その半世紀におよぶ成果を,400 枚以上のカラー写真とユーモア溢れる文章で纏め上げたのが本書である。 社会変貌の中で,今は全く見られなくなった狩りや物質文化,伝統社会と近代のせめぎ合い,道も無いブッシュでのサバイバル・ドライブの技術等々,多くのコラムも配置し貴重なデータを提供する。
〓推薦 山極壽一氏(京都大学総長)
日本のフィールド科学が世界に評価されるようになったのは,半世紀におよぶアフリカ研究があったからに他なりません。そして,その研究をリードしてきたのが,霊長類学と文化人類学を修め,生態人類学という学問を切り拓いた田中二郎さんです。国際学会の生涯功労賞に輝きながら誰もが「先生」とは呼ばない,二郎さんの人柄と活力が,ブッシュマン調査から始まったアフリカ研究をどう広げていったのか。本書では,ユーモアに溢れしかも学術性に富んだ文章と多くのカラー写真で,その経緯がつぶさに語られます。

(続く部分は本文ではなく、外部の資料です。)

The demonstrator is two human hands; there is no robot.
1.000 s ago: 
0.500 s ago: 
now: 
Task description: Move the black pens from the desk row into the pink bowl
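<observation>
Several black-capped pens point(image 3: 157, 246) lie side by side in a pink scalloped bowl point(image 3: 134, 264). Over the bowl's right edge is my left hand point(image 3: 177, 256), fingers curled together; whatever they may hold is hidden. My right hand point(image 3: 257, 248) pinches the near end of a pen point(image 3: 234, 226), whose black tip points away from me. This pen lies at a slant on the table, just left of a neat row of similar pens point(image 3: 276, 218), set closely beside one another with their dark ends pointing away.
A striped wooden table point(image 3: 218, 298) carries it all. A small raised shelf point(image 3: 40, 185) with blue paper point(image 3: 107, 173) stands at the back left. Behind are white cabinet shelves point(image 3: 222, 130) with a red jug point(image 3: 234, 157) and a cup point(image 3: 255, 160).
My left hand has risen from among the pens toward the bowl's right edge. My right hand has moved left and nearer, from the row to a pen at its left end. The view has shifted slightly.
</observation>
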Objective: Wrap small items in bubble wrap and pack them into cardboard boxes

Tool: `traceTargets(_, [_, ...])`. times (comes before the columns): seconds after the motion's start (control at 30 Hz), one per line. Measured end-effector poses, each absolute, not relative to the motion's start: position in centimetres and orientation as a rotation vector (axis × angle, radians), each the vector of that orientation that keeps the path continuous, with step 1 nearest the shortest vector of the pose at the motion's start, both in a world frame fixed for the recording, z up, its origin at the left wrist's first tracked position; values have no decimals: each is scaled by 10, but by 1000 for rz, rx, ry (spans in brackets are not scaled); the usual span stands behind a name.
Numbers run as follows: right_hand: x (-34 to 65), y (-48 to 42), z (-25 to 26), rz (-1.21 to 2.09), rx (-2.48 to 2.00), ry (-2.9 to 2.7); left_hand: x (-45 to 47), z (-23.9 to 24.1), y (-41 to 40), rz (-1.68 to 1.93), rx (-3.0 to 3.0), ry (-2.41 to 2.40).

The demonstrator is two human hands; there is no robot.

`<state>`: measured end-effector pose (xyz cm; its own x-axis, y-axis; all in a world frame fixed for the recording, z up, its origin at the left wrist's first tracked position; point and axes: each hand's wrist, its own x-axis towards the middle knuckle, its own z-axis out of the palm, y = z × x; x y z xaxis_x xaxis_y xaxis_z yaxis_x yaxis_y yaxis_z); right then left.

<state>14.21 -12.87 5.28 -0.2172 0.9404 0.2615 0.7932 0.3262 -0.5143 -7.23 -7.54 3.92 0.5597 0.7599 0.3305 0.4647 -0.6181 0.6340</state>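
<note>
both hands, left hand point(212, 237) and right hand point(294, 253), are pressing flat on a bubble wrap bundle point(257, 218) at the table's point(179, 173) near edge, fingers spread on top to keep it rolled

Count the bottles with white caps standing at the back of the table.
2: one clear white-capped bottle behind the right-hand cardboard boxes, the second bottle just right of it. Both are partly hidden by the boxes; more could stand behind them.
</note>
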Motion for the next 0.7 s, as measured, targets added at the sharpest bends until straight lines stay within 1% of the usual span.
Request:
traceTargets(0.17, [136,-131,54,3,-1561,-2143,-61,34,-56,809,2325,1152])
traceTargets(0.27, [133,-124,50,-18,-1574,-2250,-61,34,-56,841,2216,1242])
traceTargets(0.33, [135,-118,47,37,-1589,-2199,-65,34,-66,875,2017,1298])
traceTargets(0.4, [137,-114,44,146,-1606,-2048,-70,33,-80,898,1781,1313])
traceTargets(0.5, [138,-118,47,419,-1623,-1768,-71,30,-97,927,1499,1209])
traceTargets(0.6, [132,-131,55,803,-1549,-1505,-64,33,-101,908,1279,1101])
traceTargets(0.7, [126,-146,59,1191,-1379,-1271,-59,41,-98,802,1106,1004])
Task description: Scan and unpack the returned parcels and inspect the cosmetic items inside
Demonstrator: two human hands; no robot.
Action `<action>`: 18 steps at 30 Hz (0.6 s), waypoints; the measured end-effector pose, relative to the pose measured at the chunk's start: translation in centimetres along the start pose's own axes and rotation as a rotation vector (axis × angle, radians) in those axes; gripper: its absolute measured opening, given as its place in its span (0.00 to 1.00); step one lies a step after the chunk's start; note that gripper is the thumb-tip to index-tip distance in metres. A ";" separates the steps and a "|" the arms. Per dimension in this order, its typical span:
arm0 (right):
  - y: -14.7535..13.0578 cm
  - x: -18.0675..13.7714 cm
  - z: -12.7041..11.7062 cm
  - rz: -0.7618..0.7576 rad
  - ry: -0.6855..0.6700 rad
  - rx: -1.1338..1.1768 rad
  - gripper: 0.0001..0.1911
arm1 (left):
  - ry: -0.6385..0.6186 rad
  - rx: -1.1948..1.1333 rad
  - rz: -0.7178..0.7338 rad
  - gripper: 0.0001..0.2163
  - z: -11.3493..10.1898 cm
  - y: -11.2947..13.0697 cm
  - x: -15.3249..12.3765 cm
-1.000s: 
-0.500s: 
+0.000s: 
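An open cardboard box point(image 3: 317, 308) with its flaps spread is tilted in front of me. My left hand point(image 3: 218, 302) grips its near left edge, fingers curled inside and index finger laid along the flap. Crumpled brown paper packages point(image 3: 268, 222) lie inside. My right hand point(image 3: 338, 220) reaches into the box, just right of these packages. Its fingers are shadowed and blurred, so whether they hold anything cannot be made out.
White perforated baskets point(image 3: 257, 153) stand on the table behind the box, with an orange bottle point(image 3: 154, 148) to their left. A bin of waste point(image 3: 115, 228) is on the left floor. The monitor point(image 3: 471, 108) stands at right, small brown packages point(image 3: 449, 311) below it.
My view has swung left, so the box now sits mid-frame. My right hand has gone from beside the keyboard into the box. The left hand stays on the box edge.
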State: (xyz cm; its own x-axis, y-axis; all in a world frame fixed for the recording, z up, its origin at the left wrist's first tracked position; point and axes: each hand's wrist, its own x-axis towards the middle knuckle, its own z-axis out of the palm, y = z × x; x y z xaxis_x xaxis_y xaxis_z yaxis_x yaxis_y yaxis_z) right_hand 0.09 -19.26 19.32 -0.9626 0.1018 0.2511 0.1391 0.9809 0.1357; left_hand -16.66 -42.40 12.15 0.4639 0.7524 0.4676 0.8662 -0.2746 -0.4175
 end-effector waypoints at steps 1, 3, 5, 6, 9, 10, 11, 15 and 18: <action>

この間,アフリカは,いわゆるグローバル化の波をいち早く受け大きく変容もしました。だからこそ,今日世界に広がった混迷を解決する道も,アフリカから学べるのではないか,といま私は考えています。本書が,専門分野や職業の違いを超えて,未来を真剣に考える多くの人々の指針になると信じています。